The Crush Margin Story

Soybean meal doesn’t exist in nature — it’s the co-product of crushing soybeans to extract soybean oil. A bushel of soybeans yields approximately 44 pounds of meal and 11 pounds of oil. The economics of soybean processing therefore depend on the combined value of both outputs minus the cost of the beans — the “crush margin.”

In early 2026, crush margins are under pressure from multiple directions:

Soybean oil demand weakness: The renewable diesel boom that inflated soybean oil demand in 2022-2024 has moderated. Several planned renewable diesel facilities have delayed or cancelled expansions as blending economics deteriorated under changing policy incentives.

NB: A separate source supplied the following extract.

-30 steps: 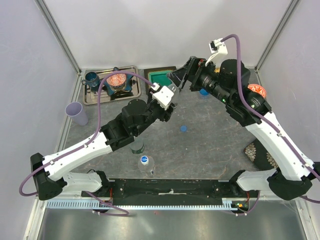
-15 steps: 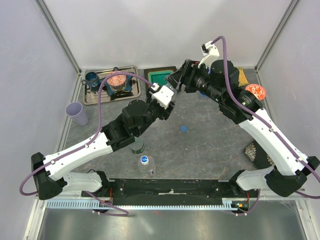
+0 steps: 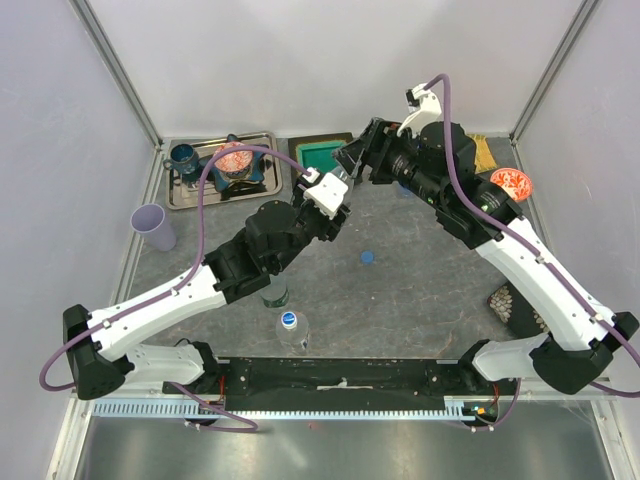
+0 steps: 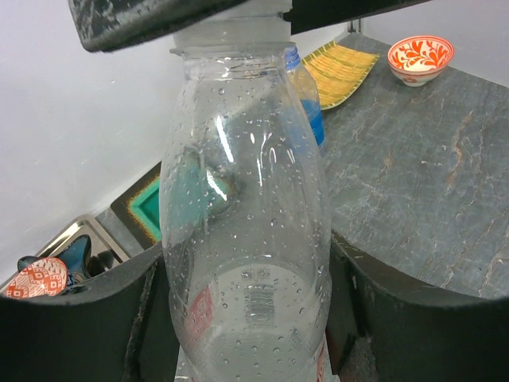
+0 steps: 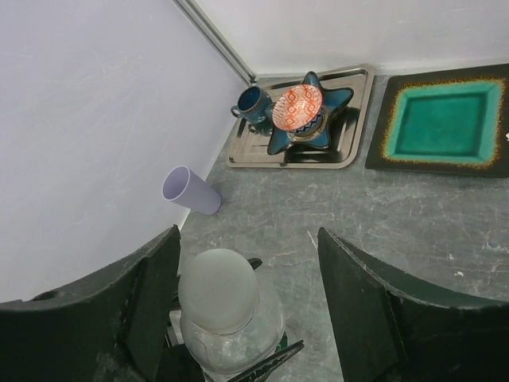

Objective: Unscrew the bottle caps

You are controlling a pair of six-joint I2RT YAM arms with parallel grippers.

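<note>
The left fingers are clamped on the lower body of a clear bottle, one on each side, and hold it upright so that it cannot turn. The right fingers stand apart on both sides of its grey-white cap, at the bottom left of the right wrist view, not touching it; I judge they are placed to close and twist. On the bench, a blue cap lies loose at the centre of the top view.
</note>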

Lower soybean oil prices reduce the total revenue from each bushel crushed, pressuring processors to rely more heavily on meal revenue.

Record South American soybean production: Brazil’s 2025/26 soybean harvest is on track to be the largest in history, with estimates ranging from 165-170 million tonnes. Argentine production has also recovered strongly from the 2022/23 drought. This abundance of raw material has depressed global soybean prices, which theoretically helps crusher margins — but the simultaneous abundance of meal supply prevents meal prices from rising enough to offset.

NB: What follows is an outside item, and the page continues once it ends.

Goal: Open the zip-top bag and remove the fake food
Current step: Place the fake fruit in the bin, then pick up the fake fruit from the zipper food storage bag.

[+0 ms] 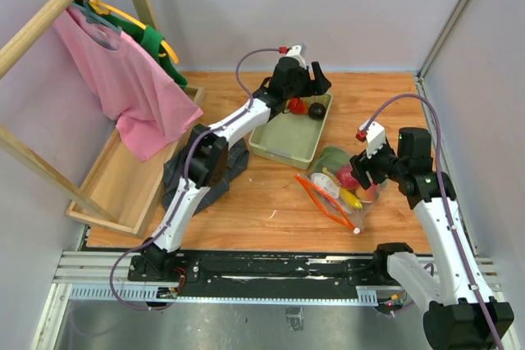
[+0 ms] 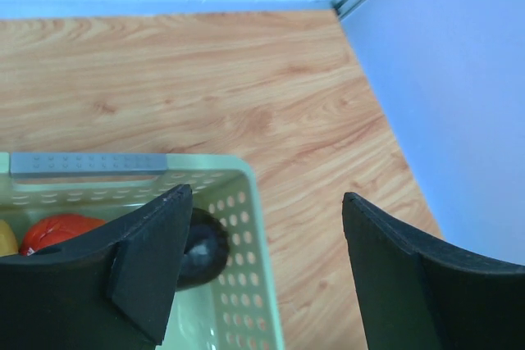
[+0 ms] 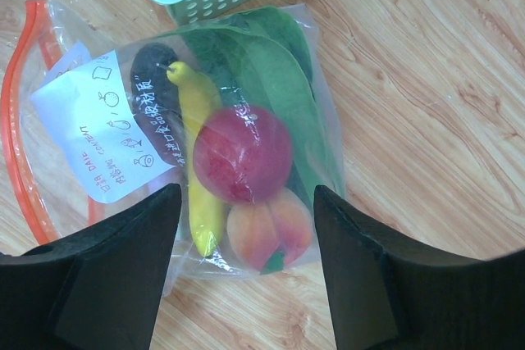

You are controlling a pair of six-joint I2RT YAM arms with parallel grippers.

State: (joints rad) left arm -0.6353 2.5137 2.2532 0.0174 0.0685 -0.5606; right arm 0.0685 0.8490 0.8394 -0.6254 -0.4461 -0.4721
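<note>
The zip-top bag (image 3: 107, 129) lies flat on the wooden table, its orange-red zip strip (image 3: 16, 120) at the left. Inside it is fake food: a red round fruit (image 3: 242, 153), a yellow banana (image 3: 197, 161), a peach (image 3: 271, 231), a green leafy piece (image 3: 271, 79) and a dark purple one (image 3: 152, 67). My right gripper (image 3: 246, 194) hangs open above the bag's (image 1: 340, 186) closed end, holding nothing. Open and empty too, my left gripper (image 2: 267, 202) is over the far corner of the pale green tray (image 2: 238, 284). In the tray lie a dark fruit (image 2: 201, 247) and a red one (image 2: 61, 231).
A pink shirt (image 1: 123, 79) hangs on a wooden rack at the left, above a long wooden box (image 1: 123, 178). A dark cloth (image 1: 184, 178) lies beside the left arm. Walls close in the table at the back and on the right.
</note>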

The US-China Trade War Factor

The escalating trade tensions between the US and China under the current tariff regime have significant implications for the soybean complex:

  • China historically purchased 60%+ of all US soybean exports. During the first trade war (2018-2019), China shifted purchases aggressively to Brazil. That structural shift has largely persisted.
  • In April 2026, with expanded tariffs on agricultural products, Chinese buyers have further consolidated purchasing from South America, reducing US export demand.
  • Lower US soybean exports mean higher domestic soybean stocks, which should benefit US crushers through cheaper input costs — but also mean US meal supply is elevated, capping meal prices.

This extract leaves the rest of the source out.